_What you will do_
Isolate every line in the data with the string "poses" and copy it.

= = =

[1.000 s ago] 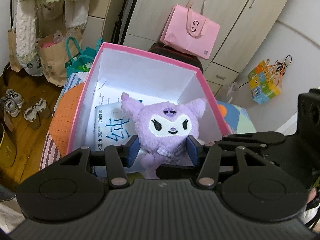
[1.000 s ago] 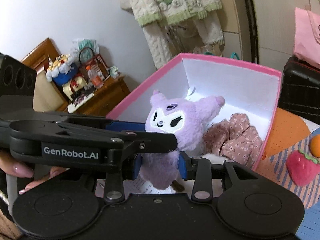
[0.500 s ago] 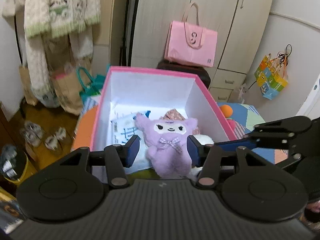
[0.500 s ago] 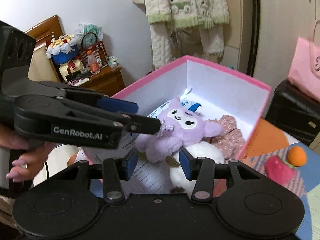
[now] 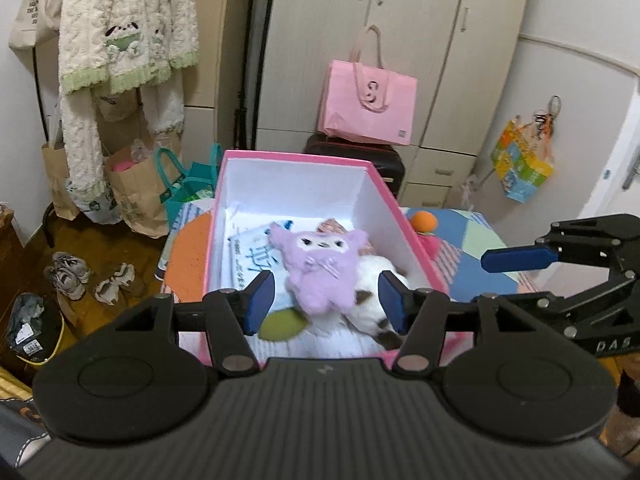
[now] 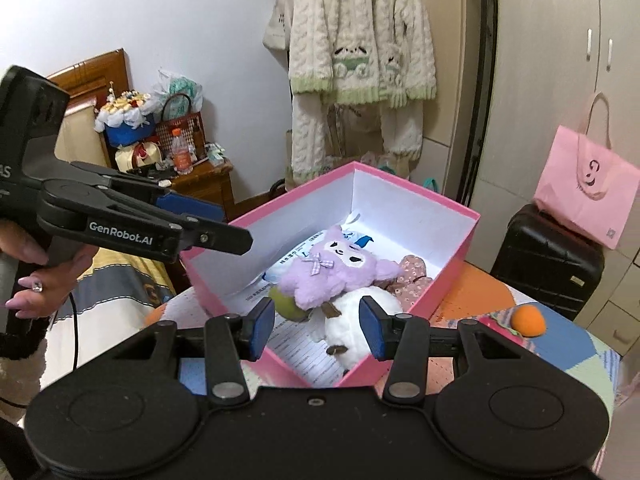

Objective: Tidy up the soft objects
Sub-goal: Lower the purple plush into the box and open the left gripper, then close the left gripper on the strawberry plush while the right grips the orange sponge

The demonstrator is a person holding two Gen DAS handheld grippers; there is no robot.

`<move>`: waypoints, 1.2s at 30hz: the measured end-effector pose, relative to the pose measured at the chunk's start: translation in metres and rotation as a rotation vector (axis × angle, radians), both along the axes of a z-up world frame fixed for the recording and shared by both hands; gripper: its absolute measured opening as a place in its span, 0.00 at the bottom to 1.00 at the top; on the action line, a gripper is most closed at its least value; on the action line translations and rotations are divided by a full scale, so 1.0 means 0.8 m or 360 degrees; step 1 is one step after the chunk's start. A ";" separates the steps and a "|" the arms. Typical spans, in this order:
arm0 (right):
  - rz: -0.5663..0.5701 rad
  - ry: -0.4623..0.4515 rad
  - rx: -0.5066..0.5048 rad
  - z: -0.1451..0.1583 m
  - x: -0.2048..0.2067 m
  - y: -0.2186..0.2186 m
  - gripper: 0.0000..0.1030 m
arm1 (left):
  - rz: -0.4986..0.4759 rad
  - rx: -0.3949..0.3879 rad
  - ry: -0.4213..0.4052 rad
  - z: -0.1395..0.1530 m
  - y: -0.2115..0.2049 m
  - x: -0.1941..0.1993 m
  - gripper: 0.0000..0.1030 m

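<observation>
A lived-in home bedroom. Left of the tall wardrobe (image 5: 400,52) hangs a knitted cardigan (image 5: 128,28), with shoes (image 5: 68,276) on the wooden floor below. A pink bag (image 5: 368,108) leans against its doors.

— Any writing you can read here?
— "GenRobot.AI", white on the black arm of the left gripper (image 6: 224,224), in the right wrist view.
— Anything on the other one?
— "DAS" on the right gripper's (image 5: 520,258) black body, in the left wrist view.
— And the packet (image 6: 296,260) in the box?
— Blue characters, too blurred to read.
</observation>
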State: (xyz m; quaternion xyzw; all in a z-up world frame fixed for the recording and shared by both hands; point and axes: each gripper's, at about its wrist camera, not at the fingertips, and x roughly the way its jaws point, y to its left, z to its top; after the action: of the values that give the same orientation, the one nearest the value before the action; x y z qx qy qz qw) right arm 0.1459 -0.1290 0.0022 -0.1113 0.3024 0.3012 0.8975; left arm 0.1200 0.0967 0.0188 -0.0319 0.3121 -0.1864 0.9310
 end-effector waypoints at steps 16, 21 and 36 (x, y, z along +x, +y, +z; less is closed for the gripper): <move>-0.0041 0.0012 0.0123 0.031 -0.091 -0.079 0.59 | -0.0358 -0.0105 -0.0030 0.033 -0.043 -0.081 0.64; -0.0110 -0.0004 0.0120 0.043 -0.107 -0.112 0.59 | -0.0437 -0.0116 -0.0083 0.035 -0.080 -0.087 0.66; -0.0334 -0.0047 0.0072 0.048 -0.072 -0.188 0.72 | -0.0570 -0.0051 -0.0078 0.014 -0.206 -0.039 0.70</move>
State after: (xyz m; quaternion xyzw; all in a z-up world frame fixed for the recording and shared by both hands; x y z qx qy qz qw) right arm 0.0880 -0.2793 0.0409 -0.0631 0.2924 0.2106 0.9307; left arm 0.0885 -0.0679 0.0297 0.0140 0.2869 -0.3548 0.8897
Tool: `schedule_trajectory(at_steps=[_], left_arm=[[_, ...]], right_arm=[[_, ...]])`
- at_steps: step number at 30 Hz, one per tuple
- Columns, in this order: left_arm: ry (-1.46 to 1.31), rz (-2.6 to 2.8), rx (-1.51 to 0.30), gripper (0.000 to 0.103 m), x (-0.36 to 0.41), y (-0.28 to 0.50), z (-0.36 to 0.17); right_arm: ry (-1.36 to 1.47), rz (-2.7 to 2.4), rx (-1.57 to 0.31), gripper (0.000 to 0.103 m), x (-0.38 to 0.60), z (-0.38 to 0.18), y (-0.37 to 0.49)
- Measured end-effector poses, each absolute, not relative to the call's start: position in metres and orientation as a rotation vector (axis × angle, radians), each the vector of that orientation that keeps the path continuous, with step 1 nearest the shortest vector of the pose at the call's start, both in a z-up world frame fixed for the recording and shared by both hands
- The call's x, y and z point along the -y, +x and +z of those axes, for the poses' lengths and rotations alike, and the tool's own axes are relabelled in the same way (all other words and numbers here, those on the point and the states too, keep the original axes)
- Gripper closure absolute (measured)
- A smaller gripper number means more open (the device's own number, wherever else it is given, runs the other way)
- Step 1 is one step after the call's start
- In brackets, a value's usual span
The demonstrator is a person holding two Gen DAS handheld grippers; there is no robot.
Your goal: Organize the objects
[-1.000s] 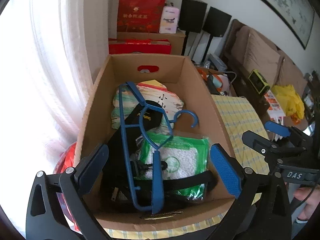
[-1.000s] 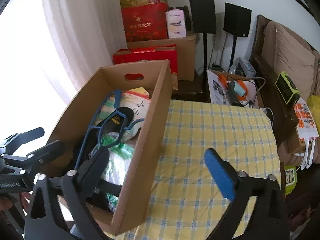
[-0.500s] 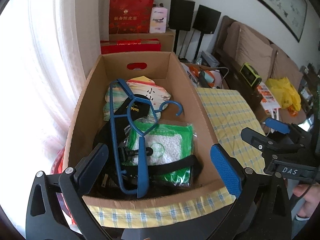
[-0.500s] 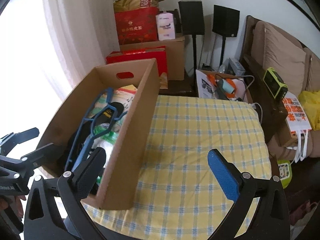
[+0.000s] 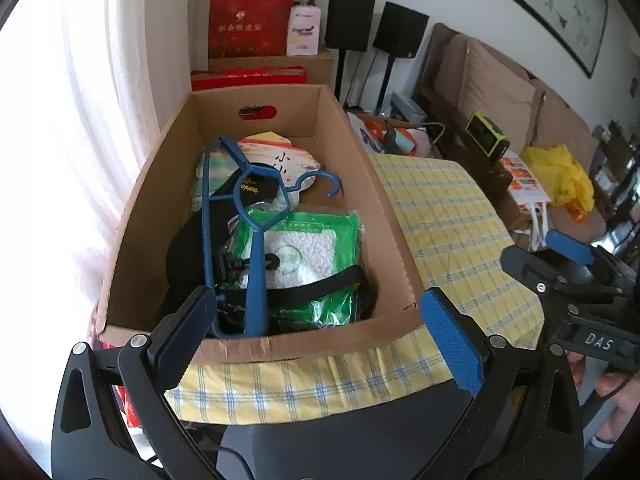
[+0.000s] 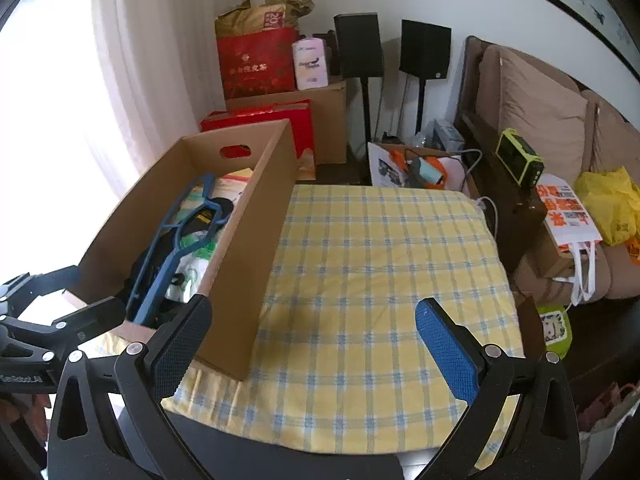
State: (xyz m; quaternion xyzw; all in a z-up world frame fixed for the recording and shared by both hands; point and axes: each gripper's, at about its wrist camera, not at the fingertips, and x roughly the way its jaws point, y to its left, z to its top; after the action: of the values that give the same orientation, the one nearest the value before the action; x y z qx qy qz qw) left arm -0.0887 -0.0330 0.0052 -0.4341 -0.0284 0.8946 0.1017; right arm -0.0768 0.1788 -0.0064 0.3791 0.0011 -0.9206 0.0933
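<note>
Both grippers are held low at the near edge of the surface (image 6: 380, 264), which is covered by a yellow checked cloth, and both point forward across it. The left gripper (image 5: 316, 332) faces the open cardboard box (image 5: 352, 152) from just outside its near wall, jaws spread wide with nothing between them. The right gripper (image 6: 312, 344) sits to the right of the box, over bare cloth, its jaws likewise wide apart and empty. In the left view part of a hand (image 5: 612, 392) shows below the right gripper's body at the frame's lower right edge.

The box stands at the left end of the surface, beside the curtained window. Inside it lie a blue hanger (image 5: 252, 248) on top, a green-and-white packet (image 5: 312, 248) under the hanger's lower end, a black strap (image 5: 320, 284) crossing the packet, dark fabric at the left, and a printed fan-shaped card (image 5: 288, 160) toward the far wall.

Compared with a second ago, both grippers have drawn back toward the person: the left one, which then hung over the box's contents with its fingertips inside the rim, is now clear of the near wall, and a strip of checked cloth shows in front of the box. The right view now takes in far more of the cloth. The contents of the box lie as before.
</note>
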Motion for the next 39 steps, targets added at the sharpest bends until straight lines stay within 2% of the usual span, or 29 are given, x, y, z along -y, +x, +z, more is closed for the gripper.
schedule_trajectory(at_steps=[6,11,26,39], left_arm=[[-1.276,2.716,0.154,0.001,0.044,-0.078,0.005],[-1.268,2.738,0.102,0.001,0.038,-0.063,0.003],[-1.254,2.73,0.129,0.0,0.034,-0.034,0.004],[-1.226,2.733,0.074,0.0,0.023,-0.018,0.008]], right_arm=[[1.12,-2.755,-0.007,0.0,-0.185,-0.007,-0.058],[1.114,-2.77,-0.047,0.0,-0.183,-0.009,-0.044],[1.103,-2.82,-0.031,0.0,-0.193,-0.009,-0.012],[1.1,-2.848,-0.043,0.0,-0.199,-0.01,0.002]])
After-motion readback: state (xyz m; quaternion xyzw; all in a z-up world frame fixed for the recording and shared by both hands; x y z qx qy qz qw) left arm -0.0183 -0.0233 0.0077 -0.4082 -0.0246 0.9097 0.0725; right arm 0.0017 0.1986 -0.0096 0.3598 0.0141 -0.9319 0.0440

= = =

_Solution to this task_
- Measured end-effector poses, each absolute, not relative to the call's start: position in metres and orientation as a rotation vector (axis × angle, radians), each the vector of that orientation that keeps the path continuous, with step 1 nearest the shortest vector of the pose at the call's start, both in a z-up world frame fixed for the recording and shared by both hands
- The call's x, y and z point along the -y, +x and +z of those axes, for the poses' lengths and rotations alike, and the tool's own axes are relabelled in the same way (all other words and numbers here, those on the point and the states too, keep the original axes)

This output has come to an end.